### Saved data entries:
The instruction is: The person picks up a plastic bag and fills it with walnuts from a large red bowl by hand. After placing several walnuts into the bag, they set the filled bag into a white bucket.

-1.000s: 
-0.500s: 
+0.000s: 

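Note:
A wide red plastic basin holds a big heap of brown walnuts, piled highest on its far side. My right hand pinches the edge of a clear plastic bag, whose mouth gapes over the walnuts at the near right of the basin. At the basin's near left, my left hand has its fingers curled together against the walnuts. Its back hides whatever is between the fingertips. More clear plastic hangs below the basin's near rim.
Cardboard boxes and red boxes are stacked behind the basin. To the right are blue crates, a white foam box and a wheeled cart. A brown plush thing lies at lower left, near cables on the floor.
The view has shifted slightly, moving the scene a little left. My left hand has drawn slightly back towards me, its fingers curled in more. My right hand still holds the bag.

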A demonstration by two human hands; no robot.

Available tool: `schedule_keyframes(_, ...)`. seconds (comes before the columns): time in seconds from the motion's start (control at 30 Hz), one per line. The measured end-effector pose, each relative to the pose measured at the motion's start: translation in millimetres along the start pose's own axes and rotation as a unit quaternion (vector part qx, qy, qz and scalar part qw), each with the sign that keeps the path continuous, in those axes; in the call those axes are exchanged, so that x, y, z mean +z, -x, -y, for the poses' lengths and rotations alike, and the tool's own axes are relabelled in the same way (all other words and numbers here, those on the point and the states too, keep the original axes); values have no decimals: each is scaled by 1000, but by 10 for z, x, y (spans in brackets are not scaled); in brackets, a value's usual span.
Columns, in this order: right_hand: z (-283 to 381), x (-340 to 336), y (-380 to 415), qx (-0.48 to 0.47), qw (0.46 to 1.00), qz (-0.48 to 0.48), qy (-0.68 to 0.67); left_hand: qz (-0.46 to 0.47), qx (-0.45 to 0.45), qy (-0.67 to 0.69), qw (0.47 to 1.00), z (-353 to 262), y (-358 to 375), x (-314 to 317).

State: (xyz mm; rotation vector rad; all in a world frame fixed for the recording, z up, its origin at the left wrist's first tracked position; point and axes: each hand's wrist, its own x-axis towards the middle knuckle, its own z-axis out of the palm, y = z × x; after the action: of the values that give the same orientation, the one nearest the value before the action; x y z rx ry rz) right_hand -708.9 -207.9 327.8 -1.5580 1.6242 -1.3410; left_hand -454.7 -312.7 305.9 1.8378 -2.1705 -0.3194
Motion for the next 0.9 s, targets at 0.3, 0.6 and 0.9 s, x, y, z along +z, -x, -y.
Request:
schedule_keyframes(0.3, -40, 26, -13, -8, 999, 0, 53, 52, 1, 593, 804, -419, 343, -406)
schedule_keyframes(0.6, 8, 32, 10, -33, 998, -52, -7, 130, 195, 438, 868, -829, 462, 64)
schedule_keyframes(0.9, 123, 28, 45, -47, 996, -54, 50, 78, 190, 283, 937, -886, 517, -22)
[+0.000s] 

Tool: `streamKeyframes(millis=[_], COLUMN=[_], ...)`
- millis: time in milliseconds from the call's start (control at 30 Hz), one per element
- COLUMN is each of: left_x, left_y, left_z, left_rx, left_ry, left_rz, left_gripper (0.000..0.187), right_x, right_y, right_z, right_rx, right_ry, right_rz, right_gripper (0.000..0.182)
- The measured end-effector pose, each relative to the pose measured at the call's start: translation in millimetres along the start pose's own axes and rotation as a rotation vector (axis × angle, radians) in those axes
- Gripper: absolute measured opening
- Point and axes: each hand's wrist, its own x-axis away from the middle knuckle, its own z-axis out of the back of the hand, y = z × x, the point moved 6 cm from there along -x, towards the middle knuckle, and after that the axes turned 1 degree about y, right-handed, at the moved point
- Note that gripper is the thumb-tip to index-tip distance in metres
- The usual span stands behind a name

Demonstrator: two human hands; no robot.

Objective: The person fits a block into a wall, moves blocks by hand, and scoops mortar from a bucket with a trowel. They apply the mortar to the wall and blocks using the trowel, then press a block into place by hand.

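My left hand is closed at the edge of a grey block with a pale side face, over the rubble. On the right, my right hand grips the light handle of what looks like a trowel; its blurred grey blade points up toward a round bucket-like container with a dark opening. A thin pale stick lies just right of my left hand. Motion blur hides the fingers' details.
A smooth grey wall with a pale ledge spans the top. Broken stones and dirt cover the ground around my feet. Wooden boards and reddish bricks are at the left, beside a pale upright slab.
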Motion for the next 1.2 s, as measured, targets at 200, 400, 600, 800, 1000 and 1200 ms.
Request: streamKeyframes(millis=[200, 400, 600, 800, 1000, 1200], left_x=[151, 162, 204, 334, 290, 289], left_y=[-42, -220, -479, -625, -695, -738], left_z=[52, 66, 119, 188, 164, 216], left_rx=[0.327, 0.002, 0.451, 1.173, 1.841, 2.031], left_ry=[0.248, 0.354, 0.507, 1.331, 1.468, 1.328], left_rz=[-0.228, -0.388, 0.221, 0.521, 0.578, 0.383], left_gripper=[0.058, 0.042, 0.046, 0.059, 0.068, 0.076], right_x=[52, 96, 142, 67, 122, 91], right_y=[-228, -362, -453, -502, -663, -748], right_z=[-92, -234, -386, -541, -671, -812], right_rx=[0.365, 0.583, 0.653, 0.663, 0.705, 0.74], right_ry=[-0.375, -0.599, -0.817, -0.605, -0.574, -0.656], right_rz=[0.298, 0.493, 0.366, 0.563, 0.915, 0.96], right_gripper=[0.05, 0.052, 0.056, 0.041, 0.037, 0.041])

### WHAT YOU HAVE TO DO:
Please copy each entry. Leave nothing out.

### WRITTEN ANSWER:
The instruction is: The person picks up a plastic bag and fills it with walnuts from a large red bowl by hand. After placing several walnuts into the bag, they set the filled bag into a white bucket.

-1.000s: 
-0.500s: 
+0.000s: 

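Note:
A wide red plastic basin holds a big heap of brown walnuts, piled highest on its far side. My right hand pinches the edge of a clear plastic bag, whose mouth gapes over the walnuts at the near right of the basin. At the basin's near left, my left hand has its fingers curled together against the walnuts. Its back hides whatever is between the fingertips. More clear plastic hangs below the basin's near rim.
Cardboard boxes and red boxes are stacked behind the basin. To the right are blue crates, a white foam box and a wheeled cart. A brown plush thing lies at lower left, near cables on the floor.
The view has shifted slightly, moving the scene a little left. My left hand has drawn slightly back towards me, its fingers curled in more. My right hand still holds the bag.
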
A demonstration by two human hands; no robot.

Available tool: `schedule_keyframes(_, ...)`. seconds (comes before the columns): time in seconds from the motion's start (control at 30 Hz), one per line. The measured end-effector pose, each relative to the pose measured at the motion's start: translation in millimetres along the start pose's own axes and rotation as a unit quaternion (vector part qx, qy, qz and scalar part qw), each with the sign that keeps the path continuous, in those axes; in the call those axes are exchanged, so that x, y, z mean +z, -x, -y, for the poses' lengths and rotations alike, and the tool's own axes are relabelled in the same way (all other words and numbers here, those on the point and the states too, keep the original axes); values have no decimals: each is scaled by 1000, but by 10 for z, x, y (spans in brackets are not scaled); in brackets, a value's usual span.
Columns, in this order: right_hand: z (-283 to 381), x (-340 to 336), y (-380 to 415), qx (-0.48 to 0.47), qw (0.46 to 1.00), qz (-0.48 to 0.48), qy (-0.68 to 0.67); left_hand: qz (-0.46 to 0.47), qx (-0.45 to 0.45), qy (-0.67 to 0.69), qw (0.47 to 1.00), z (-353 to 262), y (-358 to 375), x (-314 to 317).

State: (xyz mm; rotation vector rad; all in a world frame fixed for the recording, z up, its origin at the left wrist's first tracked position; point and axes: each hand's wrist, its own x-axis towards the middle knuckle, its own z-axis out of the palm, y = z × x; after the action: of the values that give the same orientation, the one nearest the value before the action; x y z rx ry rz) right_hand -708.9 -207.9 327.8 -1.5580 1.6242 -1.3410; left_hand -454.7 -312.7 305.9 1.8378 -2.1705 -0.3194
Motion for the next 0.9 s, targets at 0.3, 0.6 and 0.9 s, x, y, z along +z, -x, -y.
Request:
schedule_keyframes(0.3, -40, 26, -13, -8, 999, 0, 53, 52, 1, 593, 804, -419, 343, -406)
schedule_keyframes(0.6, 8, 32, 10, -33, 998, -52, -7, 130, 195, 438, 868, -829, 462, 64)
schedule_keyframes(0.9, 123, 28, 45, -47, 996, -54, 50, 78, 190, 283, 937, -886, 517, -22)
[+0.000s] 

Tool: `streamKeyframes(millis=[_], COLUMN=[_], ...)`
- millis: time in milliseconds from the call's start (control at 30 Hz), one per element
- COLUMN is each of: left_x, left_y, left_z, left_rx, left_ry, left_rz, left_gripper (0.000..0.187), right_x, right_y, right_z, right_rx, right_ry, right_rz, right_gripper (0.000..0.182)
- The measured end-effector pose, each relative to the pose measured at the call's start: translation in millimetres along the start pose's own axes and rotation as a rotation vector (axis × angle, radians) in those axes
- Gripper: absolute measured opening
- Point and axes: each hand's wrist, its own x-axis away from the middle knuckle, its own z-axis out of the back of the hand, y = z × x, the point moved 6 cm from there along -x, towards the middle knuckle, and after that the axes turned 1 degree about y, right-handed, at the moved point
- Note that gripper is the thumb-tip to index-tip distance in metres
- The usual span stands behind a name

Demonstrator: two human hands; no robot.

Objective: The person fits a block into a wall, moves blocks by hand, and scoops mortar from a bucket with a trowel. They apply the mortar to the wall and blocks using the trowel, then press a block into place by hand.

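My left hand is closed at the edge of a grey block with a pale side face, over the rubble. On the right, my right hand grips the light handle of what looks like a trowel; its blurred grey blade points up toward a round bucket-like container with a dark opening. A thin pale stick lies just right of my left hand. Motion blur hides the fingers' details.
A smooth grey wall with a pale ledge spans the top. Broken stones and dirt cover the ground around my feet. Wooden boards and reddish bricks are at the left, beside a pale upright slab.
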Motion for the next 1.2 s, as measured, targets at 200, 400, 600, 800, 1000 and 1200 ms.
Request: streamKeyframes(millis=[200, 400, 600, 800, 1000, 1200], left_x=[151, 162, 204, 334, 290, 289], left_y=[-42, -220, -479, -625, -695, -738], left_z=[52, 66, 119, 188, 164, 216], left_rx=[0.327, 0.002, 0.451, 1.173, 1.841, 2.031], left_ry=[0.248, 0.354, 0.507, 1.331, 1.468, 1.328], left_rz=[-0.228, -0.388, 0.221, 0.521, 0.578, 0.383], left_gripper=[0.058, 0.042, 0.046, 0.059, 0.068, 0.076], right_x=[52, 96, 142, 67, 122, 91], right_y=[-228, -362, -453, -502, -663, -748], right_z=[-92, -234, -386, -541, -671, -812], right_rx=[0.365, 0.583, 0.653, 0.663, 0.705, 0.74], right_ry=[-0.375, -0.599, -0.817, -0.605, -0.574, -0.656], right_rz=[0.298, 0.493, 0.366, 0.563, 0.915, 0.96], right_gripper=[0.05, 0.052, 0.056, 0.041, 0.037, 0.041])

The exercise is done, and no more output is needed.